● **PROBLEM STATEMENT**: Could you copy, exactly as written, every line from the first line of the records through the one containing "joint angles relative"?

● **MATERIAL SUPPLIED**:
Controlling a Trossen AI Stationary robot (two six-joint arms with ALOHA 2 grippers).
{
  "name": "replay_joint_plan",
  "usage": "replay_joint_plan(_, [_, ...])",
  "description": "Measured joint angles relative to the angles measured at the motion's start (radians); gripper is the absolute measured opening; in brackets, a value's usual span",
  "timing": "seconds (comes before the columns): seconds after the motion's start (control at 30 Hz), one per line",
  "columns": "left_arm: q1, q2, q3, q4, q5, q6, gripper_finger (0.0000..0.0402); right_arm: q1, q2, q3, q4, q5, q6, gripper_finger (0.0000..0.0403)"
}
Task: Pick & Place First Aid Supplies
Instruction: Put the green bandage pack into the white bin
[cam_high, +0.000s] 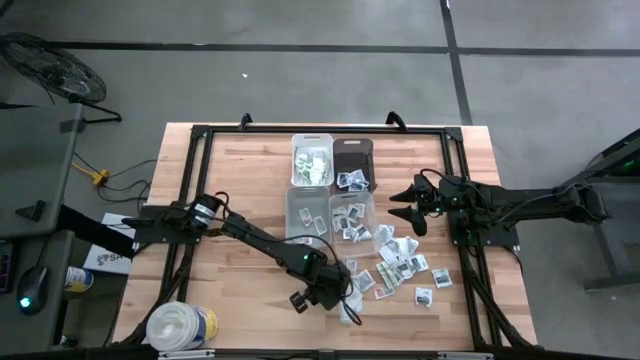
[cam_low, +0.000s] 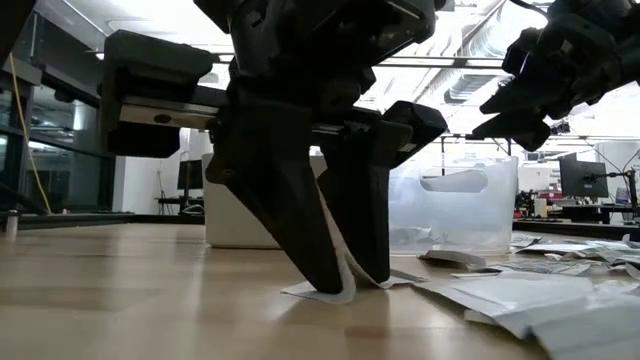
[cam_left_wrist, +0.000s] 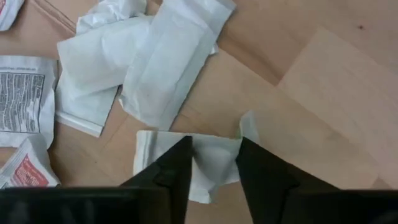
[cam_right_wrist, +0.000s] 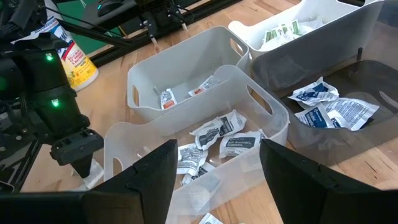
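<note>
Small white first aid packets lie scattered (cam_high: 400, 262) on the wooden table to the right of my left gripper (cam_high: 345, 302), and more lie in the bins. The left gripper points steeply down at the table's near middle, shut on one blank white packet (cam_left_wrist: 214, 163) that rests on the wood. Two more blank packets (cam_left_wrist: 155, 62) and printed ones (cam_left_wrist: 22, 99) lie just beyond it. My right gripper (cam_high: 402, 205) hangs open above the table, right of the bins, with nothing between its fingers (cam_right_wrist: 217, 152). My left gripper pinches the white packet's middle (cam_left_wrist: 214, 155) between its two fingertips (cam_low: 330, 280), coming from above and pointing down. The paper bunches up between the fingers (cam_low: 348, 272). The packet's outer parts (cam_low: 305, 290) still lie flat on the table.
Four small bins stand at the table's middle: white (cam_high: 311, 160), dark (cam_high: 352, 160) and two clear ones (cam_high: 307, 212) (cam_high: 352, 215), all holding packets. A big white round tub (cam_high: 180, 326) stands at the near left corner. Bare wood lies left of the left gripper.
</note>
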Motion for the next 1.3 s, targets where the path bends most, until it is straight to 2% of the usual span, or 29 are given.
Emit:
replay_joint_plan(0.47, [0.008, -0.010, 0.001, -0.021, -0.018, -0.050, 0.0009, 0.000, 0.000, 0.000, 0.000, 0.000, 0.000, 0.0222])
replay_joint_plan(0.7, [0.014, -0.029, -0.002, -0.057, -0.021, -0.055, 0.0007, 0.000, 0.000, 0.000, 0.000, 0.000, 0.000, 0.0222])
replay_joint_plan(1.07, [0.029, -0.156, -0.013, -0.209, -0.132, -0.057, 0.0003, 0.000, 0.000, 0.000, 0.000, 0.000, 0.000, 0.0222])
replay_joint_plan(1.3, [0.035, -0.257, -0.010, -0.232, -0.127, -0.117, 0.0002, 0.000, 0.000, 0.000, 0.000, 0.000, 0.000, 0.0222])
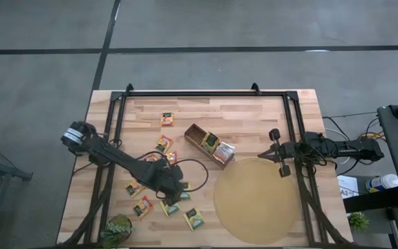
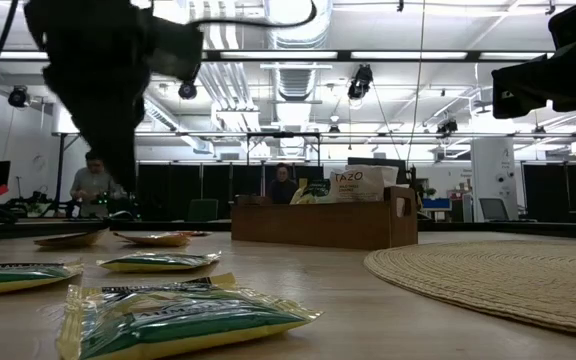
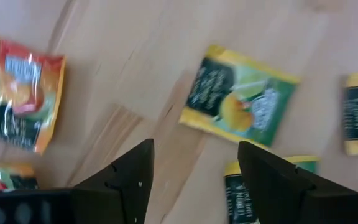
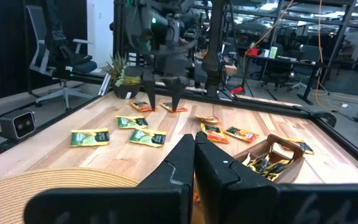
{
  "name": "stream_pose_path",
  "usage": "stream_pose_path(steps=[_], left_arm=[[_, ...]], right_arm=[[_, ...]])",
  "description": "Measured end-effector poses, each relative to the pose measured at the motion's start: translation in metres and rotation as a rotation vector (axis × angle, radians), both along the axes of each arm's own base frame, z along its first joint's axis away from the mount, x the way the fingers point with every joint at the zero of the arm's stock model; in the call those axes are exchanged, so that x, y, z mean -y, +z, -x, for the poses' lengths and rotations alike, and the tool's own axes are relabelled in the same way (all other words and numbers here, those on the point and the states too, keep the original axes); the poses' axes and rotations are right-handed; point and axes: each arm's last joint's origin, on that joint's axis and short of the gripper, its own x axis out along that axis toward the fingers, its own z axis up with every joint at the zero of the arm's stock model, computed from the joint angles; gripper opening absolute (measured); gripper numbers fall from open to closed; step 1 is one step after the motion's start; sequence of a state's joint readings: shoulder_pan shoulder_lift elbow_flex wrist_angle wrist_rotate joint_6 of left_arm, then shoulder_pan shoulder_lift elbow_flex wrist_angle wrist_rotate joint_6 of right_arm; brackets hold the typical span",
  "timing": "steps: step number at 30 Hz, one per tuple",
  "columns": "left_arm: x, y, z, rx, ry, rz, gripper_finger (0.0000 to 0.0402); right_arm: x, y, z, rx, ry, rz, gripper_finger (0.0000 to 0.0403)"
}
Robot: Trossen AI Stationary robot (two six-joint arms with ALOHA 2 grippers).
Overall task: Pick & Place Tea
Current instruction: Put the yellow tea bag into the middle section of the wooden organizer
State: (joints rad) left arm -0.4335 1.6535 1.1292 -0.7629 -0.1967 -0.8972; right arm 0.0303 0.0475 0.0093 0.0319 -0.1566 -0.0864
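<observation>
Several small tea sachets lie flat on the wooden table left of the middle, among them a green-yellow one [image 3: 238,106] and an orange-red one [image 3: 23,93]. My left gripper [image 1: 173,197] hangs open above them, pointing steeply down. Its fingers [image 3: 135,177] stand over bare wood, and the green-yellow sachet lies just beyond their tips. The right wrist view shows that gripper [image 4: 161,102] low over the sachets. Some sachets stand in the brown wooden box [image 1: 209,145]. My right gripper [image 1: 271,153] waits shut and level at the table's right side.
A big round tan mat [image 1: 254,200] covers the table's near right part. The box stands just beyond the mat's far left rim. A small potted plant [image 1: 119,228] sits at the near left edge. A black frame [image 1: 206,92] runs round the table. People sit far behind the table [image 2: 93,180].
</observation>
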Motion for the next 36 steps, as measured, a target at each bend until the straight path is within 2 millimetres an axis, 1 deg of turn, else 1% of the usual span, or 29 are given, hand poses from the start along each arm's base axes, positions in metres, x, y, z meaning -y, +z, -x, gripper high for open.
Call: stream_pose_path(steps=[4,12,17,21,26,32,36], left_arm=[[-0.002,-0.011,-0.001,-0.036,0.044,0.000,0.0225],[-0.015,-0.016,-0.016,-0.027,0.160,0.023,0.0225],[-0.015,-0.017,-0.026,-0.027,0.158,0.019,0.0225],[-0.015,-0.019,-0.030,-0.042,0.158,0.012,0.0225],[-0.016,-0.021,-0.028,-0.073,0.181,0.003,0.0225],[-0.019,-0.031,-0.029,-0.142,0.179,0.021,0.0225],[-0.020,-0.035,-0.031,-0.158,0.161,0.025,0.0225]], right_arm=[[0.000,0.000,0.000,0.000,0.000,0.000,0.0009],[0.000,0.000,0.000,0.000,0.000,0.000,0.0008],[0.000,0.000,0.000,0.000,0.000,0.000,0.0008],[0.000,0.000,0.000,0.000,0.000,0.000,0.0008],[0.000,0.000,0.000,0.000,0.000,0.000,0.0008],[0.000,0.000,0.000,0.000,0.000,0.000,0.0008],[0.000,0.000,0.000,-0.001,0.000,0.000,0.0008]])
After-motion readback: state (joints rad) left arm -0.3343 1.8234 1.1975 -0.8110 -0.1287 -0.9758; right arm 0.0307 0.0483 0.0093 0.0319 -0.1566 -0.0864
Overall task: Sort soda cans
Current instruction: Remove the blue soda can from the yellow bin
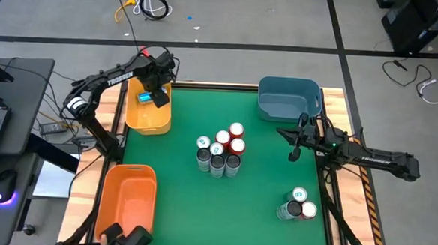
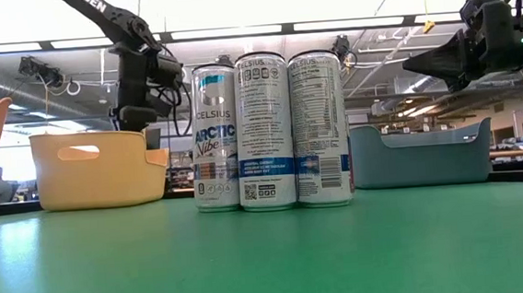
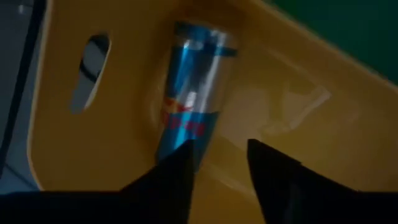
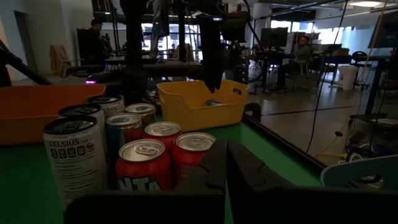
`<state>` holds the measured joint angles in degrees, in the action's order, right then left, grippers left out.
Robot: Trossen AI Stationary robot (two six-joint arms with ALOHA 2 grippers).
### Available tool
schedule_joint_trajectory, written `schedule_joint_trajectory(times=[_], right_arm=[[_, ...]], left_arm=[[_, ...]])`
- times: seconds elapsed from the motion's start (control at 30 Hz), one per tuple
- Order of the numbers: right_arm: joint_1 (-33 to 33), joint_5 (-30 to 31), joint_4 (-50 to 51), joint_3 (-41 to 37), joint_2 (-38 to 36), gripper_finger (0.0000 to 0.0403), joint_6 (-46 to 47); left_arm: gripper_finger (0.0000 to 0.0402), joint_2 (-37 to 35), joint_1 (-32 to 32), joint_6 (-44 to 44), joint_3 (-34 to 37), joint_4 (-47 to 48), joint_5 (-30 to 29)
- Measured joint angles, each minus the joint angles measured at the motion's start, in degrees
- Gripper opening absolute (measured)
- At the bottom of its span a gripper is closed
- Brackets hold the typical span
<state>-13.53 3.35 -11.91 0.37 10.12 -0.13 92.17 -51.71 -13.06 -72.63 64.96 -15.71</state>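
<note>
Green table (image 1: 177, 203): only the wrist view shows, apparently released, a blue can (image 3: 189, 102) beneath the parted left gripper (image 3: 217, 162).

An open-plan robotics lab or workshop: a green-topped test table (image 1: 274, 208) stands on grey concrete floor with loose cables (image 1: 146, 2), while ceiling strip lights (image 2: 263, 30), desks and seated people (image 4: 303, 46) fill the room behind.
</note>
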Motion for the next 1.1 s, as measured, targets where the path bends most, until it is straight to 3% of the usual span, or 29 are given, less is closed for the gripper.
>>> schedule_joint_trajectory(times=[0.2,0.37,0.57,0.87,1.1], right_arm=[[0.0,0.0,0.0,0.0,0.0,0.0002,0.0],[0.0,0.0,0.0,0.0,0.0,0.0001,0.0],[0.0,0.0,0.0,0.0,0.0,0.0001,0.0],[0.0,0.0,0.0,0.0,0.0,0.0002,0.0],[0.0,0.0,0.0,0.0,0.0,0.0002,0.0]], left_arm=[[0.0248,0.1,-1.4,2.8,4.0,-1.6,-1.3],[0.027,0.1,-2.4,2.8,7.6,-3.9,-1.2],[0.0271,0.1,-2.7,2.7,9.7,-7.6,-3.5],[0.0266,0.1,-2.2,-0.1,9.4,-5.8,-4.0],[0.0196,0.1,-0.4,-1.5,3.6,-1.2,-3.9]])
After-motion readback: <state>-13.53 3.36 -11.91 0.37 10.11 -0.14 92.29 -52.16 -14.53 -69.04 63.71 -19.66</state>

● **RESULT OF THIS TASK**:
Controlling a Trossen AI Stationary robot (two six-joint arms with ALOHA 2 grippers).
{
  "name": "replay_joint_plan",
  "usage": "replay_joint_plan(_, [_, ...])",
  "description": "Measured joint angles relative to the angles measured at the motion's start (radians); gripper is the absolute measured opening; in brackets, a value's usual span",

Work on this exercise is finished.